With reference to its medicinal application to the human body, the dose ought to be regulated and determined by careful observation of individual peculiarities of constitution. Nevertheless, an excessive quantity is not really dangerous, as there is no poison in our Elixir. Three or four grains at a time, given in spirit of wine, are sufficient for the cure of every disease; for this Medicine penetrates every part of the body, and contains within itself the potency of many arcana. It removes dizziness and all pulmonary complaints, as well as cough and all difficulty of breathing. It is a wonderful remedy for leprosy and the French (venereal) disease. It cures the plague, dropsy, and all kinds of fevers, and constitutes a powerful antidote to poison. It invigorates the brain and the whole nervous system, the stomach, the liver, and the kidneys, breaks up the calculus and expels it, restores the vital spirits, promotes the menstrual discharge, removes barrenness both in men and women. Taken internally, and aided by suitable external plasters, it cures cancer, fistula, caries of the bones, and all corroding ulcers. In short, it relieves and finally removes all symptoms which indicate disease in the human body, as you will soon discover, if God has called you to be a physician.
I have now told you all that I know about Antimony; it is my prayer that you may discover the rest, so that the fullness of God's wonderful gifts to men may be made known before the end of the world. I return to my Monastery, where I mean to devote myself to further study, and, if possible, to elucidate the secrets of vitriol, common sulphur and the magnet, their origin, preparation, and virtues.

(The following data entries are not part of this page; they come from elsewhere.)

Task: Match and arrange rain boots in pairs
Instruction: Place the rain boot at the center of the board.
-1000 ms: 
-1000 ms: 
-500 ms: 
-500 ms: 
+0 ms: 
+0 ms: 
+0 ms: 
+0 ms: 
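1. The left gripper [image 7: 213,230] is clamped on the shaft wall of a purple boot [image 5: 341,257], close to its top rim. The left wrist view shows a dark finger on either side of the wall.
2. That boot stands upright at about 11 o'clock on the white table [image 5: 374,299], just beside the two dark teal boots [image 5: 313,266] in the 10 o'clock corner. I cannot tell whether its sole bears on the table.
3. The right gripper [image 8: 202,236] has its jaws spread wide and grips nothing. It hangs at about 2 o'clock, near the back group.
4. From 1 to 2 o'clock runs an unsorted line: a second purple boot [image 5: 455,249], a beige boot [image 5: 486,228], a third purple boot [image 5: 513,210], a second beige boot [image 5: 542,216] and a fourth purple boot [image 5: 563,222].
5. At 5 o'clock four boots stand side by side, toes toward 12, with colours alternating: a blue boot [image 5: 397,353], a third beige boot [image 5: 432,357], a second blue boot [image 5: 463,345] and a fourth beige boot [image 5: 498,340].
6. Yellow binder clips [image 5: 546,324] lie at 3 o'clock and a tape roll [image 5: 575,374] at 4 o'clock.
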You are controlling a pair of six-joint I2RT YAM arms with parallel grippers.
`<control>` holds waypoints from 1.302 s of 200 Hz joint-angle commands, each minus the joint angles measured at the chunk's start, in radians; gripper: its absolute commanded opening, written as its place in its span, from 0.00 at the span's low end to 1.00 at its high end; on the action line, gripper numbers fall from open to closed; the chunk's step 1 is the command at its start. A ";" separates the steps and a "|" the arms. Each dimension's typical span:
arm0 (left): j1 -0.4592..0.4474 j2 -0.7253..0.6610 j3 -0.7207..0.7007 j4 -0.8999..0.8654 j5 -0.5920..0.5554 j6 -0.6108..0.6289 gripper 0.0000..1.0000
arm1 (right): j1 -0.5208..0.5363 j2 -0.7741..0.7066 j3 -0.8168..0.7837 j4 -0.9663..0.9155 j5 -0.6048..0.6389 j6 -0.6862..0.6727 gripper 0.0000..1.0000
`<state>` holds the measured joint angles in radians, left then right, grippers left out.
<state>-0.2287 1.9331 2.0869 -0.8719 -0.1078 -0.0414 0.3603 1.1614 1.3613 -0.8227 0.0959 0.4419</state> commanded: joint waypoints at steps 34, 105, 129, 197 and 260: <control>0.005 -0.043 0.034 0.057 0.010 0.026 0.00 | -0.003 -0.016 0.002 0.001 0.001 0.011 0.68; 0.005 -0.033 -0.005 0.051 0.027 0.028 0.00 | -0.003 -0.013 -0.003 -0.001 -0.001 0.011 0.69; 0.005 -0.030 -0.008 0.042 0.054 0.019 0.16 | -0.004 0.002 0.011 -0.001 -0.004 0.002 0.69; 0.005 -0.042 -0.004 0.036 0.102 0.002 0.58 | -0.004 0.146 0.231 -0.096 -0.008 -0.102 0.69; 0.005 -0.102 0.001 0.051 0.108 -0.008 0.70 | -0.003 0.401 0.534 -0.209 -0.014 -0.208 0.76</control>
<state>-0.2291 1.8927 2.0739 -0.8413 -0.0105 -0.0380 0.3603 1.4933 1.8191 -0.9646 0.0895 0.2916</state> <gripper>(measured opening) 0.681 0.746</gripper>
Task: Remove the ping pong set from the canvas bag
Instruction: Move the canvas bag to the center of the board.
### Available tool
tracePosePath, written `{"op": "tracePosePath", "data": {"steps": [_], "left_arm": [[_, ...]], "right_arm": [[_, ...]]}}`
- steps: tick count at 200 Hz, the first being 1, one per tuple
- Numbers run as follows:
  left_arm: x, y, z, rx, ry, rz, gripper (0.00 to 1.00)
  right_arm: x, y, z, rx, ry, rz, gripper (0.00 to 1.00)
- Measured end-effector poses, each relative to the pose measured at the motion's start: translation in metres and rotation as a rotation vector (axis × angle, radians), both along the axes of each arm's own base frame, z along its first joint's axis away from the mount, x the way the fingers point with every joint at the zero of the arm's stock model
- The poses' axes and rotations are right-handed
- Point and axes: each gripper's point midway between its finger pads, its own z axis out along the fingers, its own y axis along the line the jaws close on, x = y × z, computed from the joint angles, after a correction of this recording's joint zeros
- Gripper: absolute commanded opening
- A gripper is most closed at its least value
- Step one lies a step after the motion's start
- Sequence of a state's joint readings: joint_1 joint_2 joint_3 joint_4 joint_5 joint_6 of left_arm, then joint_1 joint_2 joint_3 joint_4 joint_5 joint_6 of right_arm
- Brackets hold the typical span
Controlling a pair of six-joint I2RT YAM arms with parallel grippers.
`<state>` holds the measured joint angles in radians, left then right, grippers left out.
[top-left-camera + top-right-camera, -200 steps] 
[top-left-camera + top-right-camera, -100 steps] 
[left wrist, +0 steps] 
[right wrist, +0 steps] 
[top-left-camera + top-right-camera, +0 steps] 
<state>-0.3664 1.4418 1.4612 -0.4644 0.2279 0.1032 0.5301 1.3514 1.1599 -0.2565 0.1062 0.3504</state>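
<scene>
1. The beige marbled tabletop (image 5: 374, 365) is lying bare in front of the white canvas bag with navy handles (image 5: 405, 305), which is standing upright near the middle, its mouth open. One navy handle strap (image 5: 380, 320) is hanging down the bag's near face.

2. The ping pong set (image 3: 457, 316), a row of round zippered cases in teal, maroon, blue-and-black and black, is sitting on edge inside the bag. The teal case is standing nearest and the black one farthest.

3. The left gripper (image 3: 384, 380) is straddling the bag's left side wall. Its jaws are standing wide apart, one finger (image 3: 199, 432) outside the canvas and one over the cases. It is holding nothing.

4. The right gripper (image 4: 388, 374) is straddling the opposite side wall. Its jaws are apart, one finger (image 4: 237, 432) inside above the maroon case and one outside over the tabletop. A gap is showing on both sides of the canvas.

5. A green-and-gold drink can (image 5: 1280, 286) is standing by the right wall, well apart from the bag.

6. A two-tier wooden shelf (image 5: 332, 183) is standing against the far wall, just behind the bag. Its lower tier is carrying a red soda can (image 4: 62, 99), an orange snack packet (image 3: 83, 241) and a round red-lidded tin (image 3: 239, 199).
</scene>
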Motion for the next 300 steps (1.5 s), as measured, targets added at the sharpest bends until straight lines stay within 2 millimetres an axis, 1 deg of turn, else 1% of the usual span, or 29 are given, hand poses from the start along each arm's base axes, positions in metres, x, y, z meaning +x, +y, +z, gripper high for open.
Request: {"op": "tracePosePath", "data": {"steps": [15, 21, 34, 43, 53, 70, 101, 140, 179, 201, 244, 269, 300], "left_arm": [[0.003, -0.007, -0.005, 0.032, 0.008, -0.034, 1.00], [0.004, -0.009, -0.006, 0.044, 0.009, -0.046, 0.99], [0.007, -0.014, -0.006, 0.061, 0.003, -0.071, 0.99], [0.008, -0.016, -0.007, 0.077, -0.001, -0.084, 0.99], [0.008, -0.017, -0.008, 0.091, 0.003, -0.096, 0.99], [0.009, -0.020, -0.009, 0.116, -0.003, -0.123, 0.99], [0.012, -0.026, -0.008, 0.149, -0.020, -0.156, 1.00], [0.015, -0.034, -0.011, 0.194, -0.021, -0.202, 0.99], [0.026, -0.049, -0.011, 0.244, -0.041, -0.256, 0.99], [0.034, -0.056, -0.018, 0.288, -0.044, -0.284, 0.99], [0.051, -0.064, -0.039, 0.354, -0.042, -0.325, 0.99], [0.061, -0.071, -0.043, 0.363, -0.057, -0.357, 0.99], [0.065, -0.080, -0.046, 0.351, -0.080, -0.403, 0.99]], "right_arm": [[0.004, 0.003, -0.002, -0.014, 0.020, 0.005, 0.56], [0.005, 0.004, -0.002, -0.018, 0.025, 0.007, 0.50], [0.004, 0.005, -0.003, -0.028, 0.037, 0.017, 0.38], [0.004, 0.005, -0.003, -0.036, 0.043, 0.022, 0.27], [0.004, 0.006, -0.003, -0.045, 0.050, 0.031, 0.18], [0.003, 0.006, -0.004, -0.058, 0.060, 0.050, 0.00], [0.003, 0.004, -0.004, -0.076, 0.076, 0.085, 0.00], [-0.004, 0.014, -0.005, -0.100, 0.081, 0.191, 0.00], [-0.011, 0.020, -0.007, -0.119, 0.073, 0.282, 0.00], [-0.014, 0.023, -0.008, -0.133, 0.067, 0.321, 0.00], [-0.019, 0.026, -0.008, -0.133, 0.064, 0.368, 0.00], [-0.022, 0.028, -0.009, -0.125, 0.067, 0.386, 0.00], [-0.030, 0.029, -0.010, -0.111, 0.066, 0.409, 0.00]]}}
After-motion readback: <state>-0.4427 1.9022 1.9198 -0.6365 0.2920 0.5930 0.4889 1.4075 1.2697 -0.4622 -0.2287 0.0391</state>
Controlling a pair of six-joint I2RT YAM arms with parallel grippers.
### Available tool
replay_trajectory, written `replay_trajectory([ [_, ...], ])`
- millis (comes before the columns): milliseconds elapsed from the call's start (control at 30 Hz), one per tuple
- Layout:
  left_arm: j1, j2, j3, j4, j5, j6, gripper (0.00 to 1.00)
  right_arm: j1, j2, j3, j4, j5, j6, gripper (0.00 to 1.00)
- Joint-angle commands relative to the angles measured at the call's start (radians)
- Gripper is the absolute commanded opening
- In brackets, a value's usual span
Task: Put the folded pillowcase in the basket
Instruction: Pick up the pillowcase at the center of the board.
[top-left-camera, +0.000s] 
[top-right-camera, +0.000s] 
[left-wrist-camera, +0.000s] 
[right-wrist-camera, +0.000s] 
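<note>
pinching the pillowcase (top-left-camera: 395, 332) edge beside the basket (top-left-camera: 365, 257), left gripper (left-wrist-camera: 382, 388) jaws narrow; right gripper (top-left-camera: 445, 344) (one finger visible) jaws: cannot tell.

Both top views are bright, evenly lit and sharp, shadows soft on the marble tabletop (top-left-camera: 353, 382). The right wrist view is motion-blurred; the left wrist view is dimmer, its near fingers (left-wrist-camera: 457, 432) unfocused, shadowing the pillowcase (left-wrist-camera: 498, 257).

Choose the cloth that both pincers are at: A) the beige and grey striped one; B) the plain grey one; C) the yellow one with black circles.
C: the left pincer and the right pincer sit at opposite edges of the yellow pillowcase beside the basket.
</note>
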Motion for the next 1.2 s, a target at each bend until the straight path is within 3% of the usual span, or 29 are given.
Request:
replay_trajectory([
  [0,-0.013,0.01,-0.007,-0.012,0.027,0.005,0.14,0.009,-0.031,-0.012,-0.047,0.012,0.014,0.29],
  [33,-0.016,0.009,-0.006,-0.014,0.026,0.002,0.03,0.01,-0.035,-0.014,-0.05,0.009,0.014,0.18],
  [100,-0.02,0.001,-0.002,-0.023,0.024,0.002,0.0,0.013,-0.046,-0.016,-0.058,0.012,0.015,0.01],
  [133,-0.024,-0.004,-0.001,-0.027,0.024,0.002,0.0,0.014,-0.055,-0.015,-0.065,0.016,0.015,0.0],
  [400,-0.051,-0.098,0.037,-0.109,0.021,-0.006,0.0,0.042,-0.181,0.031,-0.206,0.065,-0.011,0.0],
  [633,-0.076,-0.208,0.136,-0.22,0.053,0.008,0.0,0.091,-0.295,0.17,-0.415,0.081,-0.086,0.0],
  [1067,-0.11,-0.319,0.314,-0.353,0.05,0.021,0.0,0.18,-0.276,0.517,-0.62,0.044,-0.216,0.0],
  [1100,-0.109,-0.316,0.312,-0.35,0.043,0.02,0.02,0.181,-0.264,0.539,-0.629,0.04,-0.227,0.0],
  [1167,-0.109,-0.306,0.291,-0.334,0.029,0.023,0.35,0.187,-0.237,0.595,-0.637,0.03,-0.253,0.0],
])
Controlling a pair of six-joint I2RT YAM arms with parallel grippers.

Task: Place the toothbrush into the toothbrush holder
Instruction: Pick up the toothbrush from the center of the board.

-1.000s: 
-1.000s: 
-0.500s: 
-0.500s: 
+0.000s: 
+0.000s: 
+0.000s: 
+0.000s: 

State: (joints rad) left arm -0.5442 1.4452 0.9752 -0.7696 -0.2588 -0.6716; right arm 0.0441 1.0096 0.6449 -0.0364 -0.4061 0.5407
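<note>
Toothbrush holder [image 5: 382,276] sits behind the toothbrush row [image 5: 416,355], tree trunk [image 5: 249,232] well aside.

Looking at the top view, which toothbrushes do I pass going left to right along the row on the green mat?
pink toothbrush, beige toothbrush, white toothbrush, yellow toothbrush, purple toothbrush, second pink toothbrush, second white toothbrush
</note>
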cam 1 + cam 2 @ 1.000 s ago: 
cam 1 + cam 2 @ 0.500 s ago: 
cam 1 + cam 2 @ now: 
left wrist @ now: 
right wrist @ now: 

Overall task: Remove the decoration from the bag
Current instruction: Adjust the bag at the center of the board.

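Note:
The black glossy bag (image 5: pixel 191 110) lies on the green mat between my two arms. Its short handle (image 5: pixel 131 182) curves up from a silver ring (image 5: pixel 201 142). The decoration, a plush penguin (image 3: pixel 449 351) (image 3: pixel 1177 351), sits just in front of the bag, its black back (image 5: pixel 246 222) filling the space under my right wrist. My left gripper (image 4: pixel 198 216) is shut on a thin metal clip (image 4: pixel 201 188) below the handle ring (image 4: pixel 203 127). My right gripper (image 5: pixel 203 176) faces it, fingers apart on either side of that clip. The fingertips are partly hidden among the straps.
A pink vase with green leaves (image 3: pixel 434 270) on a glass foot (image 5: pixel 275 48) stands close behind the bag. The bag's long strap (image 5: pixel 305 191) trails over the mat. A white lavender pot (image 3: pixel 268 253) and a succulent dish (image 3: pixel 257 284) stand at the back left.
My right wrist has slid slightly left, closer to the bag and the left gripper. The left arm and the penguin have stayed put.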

May the God and Lord of Heaven and Earth vouchsafe unto us health in time here, and hereafter salvation, with eternal rest to our souls, on thrones of joy and gladness, world without end! Amen.
Thus I conclude this Treatise on Antimony. Pay particular attention to what has been said of the red oil of Antimony, which is prepared from highly purified sulphur, and of the spirit which is prepared from its salt; compare these operations with what I have written concerning the Fire Stone, and then put the two together. For in this way you will run down the deer which you have been pursuing for so long.